5/ On réalise bien que les frontières ne sont pas extérieures à soi, mais qu'elles se sont construites, depuis l'enfance à la lisière des blessures qui colmatent le corps. Les autres avancent avec leurs meurtrissures, similaires aux nôtres, parfois sans en avoir la conscience, et c'est ainsi qu'il est difficile d'échanger. On se rencogne dans nos propres ellipses, on se retire sur nos branches d'ombres pour ne pas se faire saigner.

6/ Et si on se mettait à étudier le lainage de sa vie. La couleur manque de lumière, il y a quelques accrocs colmatés par un fil qui s'effiloche à son tour, la forme se déforme chaque jour un peu plus. Détricoter le tout afin de faire sa Pénélope, il n'est plus temps. Rapiécer ? Mais non, les échancrures sont aussi le reflet de ce que nous sommes: juste les aimer.
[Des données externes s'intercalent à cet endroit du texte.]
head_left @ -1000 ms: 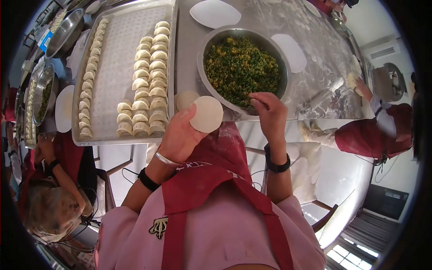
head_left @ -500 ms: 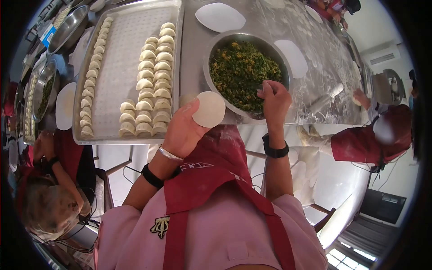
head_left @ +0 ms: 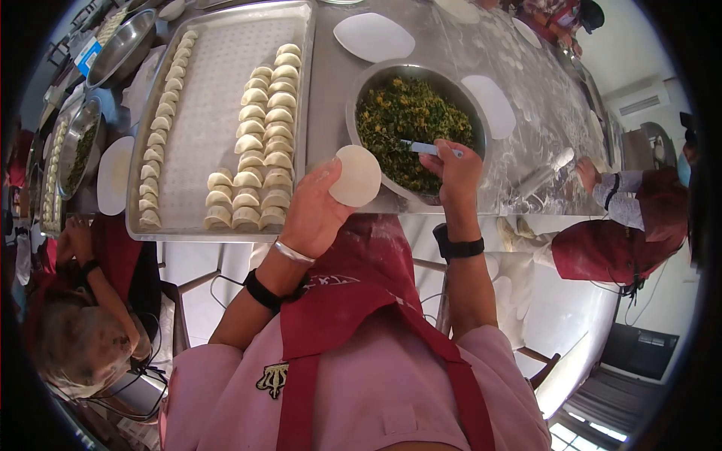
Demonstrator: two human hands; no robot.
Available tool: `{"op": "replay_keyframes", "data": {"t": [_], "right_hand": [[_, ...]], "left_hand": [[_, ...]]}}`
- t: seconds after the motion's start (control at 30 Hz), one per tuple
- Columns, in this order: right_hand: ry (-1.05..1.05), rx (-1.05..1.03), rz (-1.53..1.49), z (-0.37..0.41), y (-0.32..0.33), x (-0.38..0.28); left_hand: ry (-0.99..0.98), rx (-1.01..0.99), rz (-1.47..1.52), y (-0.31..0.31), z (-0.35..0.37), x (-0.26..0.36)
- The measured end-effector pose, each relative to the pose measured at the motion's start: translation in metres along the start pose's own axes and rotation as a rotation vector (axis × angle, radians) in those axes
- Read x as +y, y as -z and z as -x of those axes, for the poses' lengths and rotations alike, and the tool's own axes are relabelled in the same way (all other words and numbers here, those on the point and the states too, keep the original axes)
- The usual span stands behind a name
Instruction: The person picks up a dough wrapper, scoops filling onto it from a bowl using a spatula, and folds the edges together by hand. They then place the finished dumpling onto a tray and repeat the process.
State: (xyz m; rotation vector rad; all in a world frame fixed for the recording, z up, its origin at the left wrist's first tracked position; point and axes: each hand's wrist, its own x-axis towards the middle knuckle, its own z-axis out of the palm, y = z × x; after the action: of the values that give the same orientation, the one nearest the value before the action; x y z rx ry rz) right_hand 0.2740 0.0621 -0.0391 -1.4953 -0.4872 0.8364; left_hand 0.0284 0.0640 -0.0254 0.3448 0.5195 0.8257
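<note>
A round white dumpling wrapper (head_left: 356, 176) rests on the fingers of my left hand (head_left: 312, 214), held in place by the thumb along its edge. Just right of it, my right hand (head_left: 460, 177) grips a pale, flat, narrow spatula (head_left: 418, 146), its tip over the chopped green and yellow filling (head_left: 410, 105). That filling lies in a round steel bowl (head_left: 351, 124) near the table edge. Left of the bowl, a large metal tray (head_left: 207, 98) carries rows of folded dumplings (head_left: 249, 143) along both sides.
White plates (head_left: 374, 37) lie behind and beside the bowl. A floury rolling pin (head_left: 543, 171) is on the steel table (head_left: 526, 105) to the right. Another person's hand (head_left: 588, 173) reaches in there. At the left, another person (head_left: 83, 323) stands near a second bowl (head_left: 86, 146).
My right hand has turned and lifted slightly, bringing the pale spatula into plain view above the filling. My left hand still holds the wrapper. The other person's hand at right has shifted left.
</note>
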Motion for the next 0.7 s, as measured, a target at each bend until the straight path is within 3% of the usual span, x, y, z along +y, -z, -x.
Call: {"op": "replay_keyframes", "data": {"t": [0.53,0.7], "right_hand": [[-0.151,-0.108,-0.29,-0.009,0.007,0.005],[-0.156,-0.136,-0.368,-0.009,0.014,0.001]], "left_hand": [[-0.082,0.011,0.064,-0.004,-0.018,0.013],[-0.106,-0.069,0.014,-0.002,-0.029,0.011]]}}
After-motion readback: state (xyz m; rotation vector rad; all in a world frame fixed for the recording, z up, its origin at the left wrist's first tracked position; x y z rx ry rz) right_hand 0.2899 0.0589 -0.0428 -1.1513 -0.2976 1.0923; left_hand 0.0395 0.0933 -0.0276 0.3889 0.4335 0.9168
7/ L'ailleurs que nous traversons, en écho à l'intime, et qui sans bruit, sans mot nous bouleverse. Cet arbre qui capte le regard, ce parterre de coquelicots où ennoyer ses songes, ce ruisseau où laisser voguer quelque brindille de soi. Et que dire de ce point de vue où revenir sans cesse, sans aucune lassitude, dans une relecture perpétuelle avec le déchiffrement du temps d'avant, et un présent aux résonances vives.

 

1 commentaire:

Ange-gabrielle a dit…

Pourvu que l'on reste dans un processus qui ns empêchera de ns rencogner et de ns retirer et que l'on garde cette capacité d'émerveillement devant le monde, tte la beauté de cette apparition d'un coquelicot, alors rien n'est perdu ; mieux vaut un chemin cahoteux que se fourvoyer sur un bon chemin.